President Barack Obama’s administration, criticised for not doing enough to boost trade with Africa in the face of rising competition from China, has taken steps in recent months to address those concerns and plans to do more.

After decades of poor performance, Africa is now home to some of the world’s fastest-growing economies and China has been signing contracts to lock in long-term access to the continent’s huge resources.

Trade and investment is a critical component of the president’s vision for the next five years of US policy towards sub-Saharan Africa,” Deputy US Trade Representative Demetrios Marantis told Reuters in an interview.

Obama, in a tough race for re-election against Republican Mitt Romney, in June laid out a “ US Strategy Toward Sub-Saharan Africa,” which touted the continent’s potential “to be the world’s next major economic success story” and promised to work with the region to free up trade and investment.

Still, one idea that business did welcome in Obama’s strategy was a focus on promoting regional integration in Africa by tearing down trade barriers between neighbours. That would create larger markets and boost incentives for investment, Hayes said.

Along those lines, the United States is beginning talks with the five countries in the East African Community - Kenya, Tanzania, Uganda, Rwanda and Burundi - on an investment pact. It is also close to concluding an investment treaty with Mauritius and considering a similar pact with Ghana.

The US Export-Import Bank announced recently it will help finance as much as $2 billion in US energy exports to South Africa over the next seven or eight years.

But Stephen Hayes, president of the Corporate Council on Africa, a US business group, said Obama has not done enough to involve the private sector in planning on Africa.

The strategy paper was a positive step, but it contained few new ideas and business was barely consulted, Hayes said. The US Government must do more to help large US companies compete against big Chinese state-owned companies and other foreign firms, he said.

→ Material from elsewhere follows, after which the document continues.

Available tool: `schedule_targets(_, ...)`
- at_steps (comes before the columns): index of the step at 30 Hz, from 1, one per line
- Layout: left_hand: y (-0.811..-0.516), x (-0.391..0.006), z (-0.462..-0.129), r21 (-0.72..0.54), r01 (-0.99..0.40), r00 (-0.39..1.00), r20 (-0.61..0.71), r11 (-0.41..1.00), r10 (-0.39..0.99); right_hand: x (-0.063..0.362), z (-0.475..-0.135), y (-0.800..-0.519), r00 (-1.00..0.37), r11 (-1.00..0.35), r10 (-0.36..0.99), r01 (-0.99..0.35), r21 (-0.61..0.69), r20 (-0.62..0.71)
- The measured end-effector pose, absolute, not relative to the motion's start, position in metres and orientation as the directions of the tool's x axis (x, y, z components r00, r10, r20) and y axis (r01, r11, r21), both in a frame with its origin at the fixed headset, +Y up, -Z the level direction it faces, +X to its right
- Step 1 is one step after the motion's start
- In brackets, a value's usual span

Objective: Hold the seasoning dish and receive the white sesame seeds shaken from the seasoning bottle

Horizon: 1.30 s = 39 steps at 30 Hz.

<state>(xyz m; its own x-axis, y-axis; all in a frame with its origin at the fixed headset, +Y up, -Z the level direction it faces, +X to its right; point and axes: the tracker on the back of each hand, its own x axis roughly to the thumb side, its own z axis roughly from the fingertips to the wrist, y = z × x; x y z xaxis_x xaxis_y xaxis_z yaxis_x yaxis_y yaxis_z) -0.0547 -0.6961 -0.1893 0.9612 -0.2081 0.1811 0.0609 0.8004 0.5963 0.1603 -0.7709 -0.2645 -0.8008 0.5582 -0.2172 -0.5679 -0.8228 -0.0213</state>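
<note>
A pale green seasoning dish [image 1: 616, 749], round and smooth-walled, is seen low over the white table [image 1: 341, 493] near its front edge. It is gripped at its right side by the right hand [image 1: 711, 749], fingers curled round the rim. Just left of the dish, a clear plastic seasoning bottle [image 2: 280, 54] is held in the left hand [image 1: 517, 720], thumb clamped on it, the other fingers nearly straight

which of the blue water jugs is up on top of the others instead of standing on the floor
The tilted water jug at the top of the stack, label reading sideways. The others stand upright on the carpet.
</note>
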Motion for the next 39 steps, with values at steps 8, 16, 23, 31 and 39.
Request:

Two-way trade between China and Africa totaled just $8.9 billion in 2000, but grew more than 1,400 percent over the next decade to $127.3 billion last year, according to a US Congressional Research Service report. Trade between the United States and the more than 40 countries that make up sub-Saharan Africa hit a record $104.1 billion in 2008, but fell sharply during the financial crisis and totaled $94.3 billion last year.